Laura Erber, un poema

[Suomi]

As imagens significam tudo a princípio. São sólidas. Espaçosas.
Heiner Müller


Os poemas são meio surdos e as imagens a princípio

não são de ninguém. O olho é que inflama. A imagem

chuvisca. Os poemas também mas a imagem arrisca.

O poema incendeia, reconsidera, desiste. Nem a espiral

de um ponto de vista ardentemente perseguido nem grãos

de luz sem destino. O olhar exploratório ainda não é a

imagem. Os poemas são sapatos. As imagens emborcam.

Os poemas são ardências, são porradas. Imagens não

perdoam, o poema trespassa. A palavra rompe a mordaça,

a imagem nem sempre resvala, espera. O poema diz

em nome próprio no parco som das cordaturas.

O espaçamento nos libertará do duplo laço? Mas isso

ainda não é o poema. A imagem regateia. Os poemas

persistem. Abelhas e todo um mundo a ser envenenado.

Imagens duplicam antigas provas de existência. São

escamosas, são amargas, são Medéias. Os poemas

são cansaços. As imagens apodrecem. Os poemas são

incensos, esvoaçam. Poemas ofendem. Imagens acusam.

Epifania é um encontro na luz, uma imagem pode ser

isso e ser também o seu contrário. O poema alastra. A

imagem recua. O poema excita. A palavra é gasta, a

imagem encrua. A imagem puxa o corpo pelos cabelos, o

poema, o punho o logro. No poema eu respiro contigo. A

imagem é sempre outra coisa. O poema vela. As imagens

nos despojam do sudário.

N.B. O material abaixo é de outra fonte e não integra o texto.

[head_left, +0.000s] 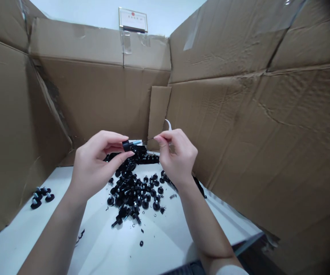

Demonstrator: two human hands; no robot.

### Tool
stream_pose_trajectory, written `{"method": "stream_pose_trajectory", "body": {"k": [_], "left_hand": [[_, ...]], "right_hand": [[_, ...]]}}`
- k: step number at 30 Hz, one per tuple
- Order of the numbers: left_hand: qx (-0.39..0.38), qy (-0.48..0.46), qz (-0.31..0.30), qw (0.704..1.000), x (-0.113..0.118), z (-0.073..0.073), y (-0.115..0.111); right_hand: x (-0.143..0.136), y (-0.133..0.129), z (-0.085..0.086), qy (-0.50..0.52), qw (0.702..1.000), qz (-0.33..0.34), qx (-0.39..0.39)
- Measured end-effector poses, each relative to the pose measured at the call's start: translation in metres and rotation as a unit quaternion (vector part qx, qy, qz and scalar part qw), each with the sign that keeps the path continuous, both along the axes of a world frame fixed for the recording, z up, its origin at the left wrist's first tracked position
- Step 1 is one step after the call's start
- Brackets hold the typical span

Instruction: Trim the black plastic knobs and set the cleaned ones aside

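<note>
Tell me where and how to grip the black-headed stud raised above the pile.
Grip it by its black head, coming from the left, as the left hand does. The head is the thicker end, with broader sides to pinch, while the slim metal shank points right, toward the right hand, so this grip should leave it free.

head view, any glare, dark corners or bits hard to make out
Head view: glint on the tape at upper right, that corner near black; head view: thin dark piece in the right hand too fine to make out.
</note>
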State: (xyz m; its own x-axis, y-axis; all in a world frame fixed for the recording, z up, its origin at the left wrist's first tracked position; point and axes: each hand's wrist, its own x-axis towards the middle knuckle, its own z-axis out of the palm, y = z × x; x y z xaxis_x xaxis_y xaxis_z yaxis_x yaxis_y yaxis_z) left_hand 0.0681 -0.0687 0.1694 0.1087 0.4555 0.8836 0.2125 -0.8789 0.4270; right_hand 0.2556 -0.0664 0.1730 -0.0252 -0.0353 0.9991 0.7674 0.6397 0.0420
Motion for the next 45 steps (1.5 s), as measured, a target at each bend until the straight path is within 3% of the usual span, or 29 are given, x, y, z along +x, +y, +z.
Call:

Tudo começa numa cova

ou na chispa do artifício. A imagem trincha, o poema

entumesce. Acontece no silêncio de uma imagem ser

escudo. O poema é de plástico. A imagem suborna, é o

floema, o influxo, o caldo. Nem todo desenho é imagem.

O arco do poema enverga a prosa. A imagem transtorna,

vem no vento que espalha os papéis. O poema glosa.

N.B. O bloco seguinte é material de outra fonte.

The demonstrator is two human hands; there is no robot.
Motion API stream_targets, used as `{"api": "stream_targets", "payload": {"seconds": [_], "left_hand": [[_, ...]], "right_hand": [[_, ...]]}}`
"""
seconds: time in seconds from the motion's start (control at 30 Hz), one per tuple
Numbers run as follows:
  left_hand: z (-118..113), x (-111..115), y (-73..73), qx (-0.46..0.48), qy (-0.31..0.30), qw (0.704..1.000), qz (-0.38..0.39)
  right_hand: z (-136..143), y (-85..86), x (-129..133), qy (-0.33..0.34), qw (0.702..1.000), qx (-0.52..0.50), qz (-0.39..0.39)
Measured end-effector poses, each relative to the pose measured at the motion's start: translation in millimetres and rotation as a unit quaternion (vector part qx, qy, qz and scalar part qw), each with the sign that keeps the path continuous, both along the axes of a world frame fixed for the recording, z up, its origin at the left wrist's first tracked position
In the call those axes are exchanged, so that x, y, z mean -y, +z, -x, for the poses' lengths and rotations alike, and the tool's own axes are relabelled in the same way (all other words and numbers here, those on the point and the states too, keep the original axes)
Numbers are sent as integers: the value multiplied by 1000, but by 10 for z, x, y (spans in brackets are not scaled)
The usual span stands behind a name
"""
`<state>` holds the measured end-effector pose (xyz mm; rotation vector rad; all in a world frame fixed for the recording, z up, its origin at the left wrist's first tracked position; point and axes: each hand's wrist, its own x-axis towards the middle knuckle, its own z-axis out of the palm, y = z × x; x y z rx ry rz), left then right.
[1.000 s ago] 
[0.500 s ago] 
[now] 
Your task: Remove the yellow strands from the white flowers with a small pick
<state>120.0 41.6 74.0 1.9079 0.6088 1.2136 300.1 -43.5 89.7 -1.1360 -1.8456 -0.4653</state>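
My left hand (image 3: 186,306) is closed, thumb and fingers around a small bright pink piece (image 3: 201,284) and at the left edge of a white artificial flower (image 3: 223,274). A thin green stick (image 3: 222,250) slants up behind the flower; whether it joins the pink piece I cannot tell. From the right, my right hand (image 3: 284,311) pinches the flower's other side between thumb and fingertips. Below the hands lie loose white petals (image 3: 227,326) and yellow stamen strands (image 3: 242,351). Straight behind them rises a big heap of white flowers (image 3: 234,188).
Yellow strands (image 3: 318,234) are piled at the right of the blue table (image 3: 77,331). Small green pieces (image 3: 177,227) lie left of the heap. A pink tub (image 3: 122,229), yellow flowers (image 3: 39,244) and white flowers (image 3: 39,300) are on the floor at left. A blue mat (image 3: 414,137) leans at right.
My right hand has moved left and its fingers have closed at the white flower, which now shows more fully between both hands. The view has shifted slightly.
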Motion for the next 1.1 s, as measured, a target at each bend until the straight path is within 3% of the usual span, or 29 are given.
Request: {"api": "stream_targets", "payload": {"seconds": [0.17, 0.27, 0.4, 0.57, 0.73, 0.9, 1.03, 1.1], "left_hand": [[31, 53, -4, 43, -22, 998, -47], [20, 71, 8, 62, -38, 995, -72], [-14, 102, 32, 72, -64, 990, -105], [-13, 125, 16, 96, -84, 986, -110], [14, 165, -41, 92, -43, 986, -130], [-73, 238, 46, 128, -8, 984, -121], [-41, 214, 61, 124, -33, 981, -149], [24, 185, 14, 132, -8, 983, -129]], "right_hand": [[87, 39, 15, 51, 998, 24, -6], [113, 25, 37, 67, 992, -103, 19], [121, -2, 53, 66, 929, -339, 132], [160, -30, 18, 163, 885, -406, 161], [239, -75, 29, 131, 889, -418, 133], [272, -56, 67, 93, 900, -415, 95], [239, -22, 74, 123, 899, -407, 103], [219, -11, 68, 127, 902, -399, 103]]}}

O poema é uma devassa, desce pelas coxas enquanto

a imagem diz vem, é agora. O poema na sombra das

coisas. A imagem cheia de moscas. Vem, é agora.



Laura Erber é escritora, artista e editora. Autora de Os corpos e os dias (Editora de Cultura, 2008), Ghérasim Luca (EdUERJ, 2012), Esquilos de Pavlov (Alfaguara, 2013), A Retornada (Relicário, 2017), Mesa de Inspecção do Açúcar e Tabaco (não edições, 2018). 
Realizou exposições na Fundação Miró, Museu de Arte Moderna do Rio de Janeiro, no Centre international d’art du paysage Île de Vassivière, na França, entre outras instituições nacionais e internacionais. 
Em 2015 fundou com Karl Erik Schøllhammer a Zazie Edições, editora sem fins lucrativos voltada para a tradução e difusão de bibliografia crítica e teórica atual. Atualmente é professora visitante da University of Copenhagen, na Dinamarca.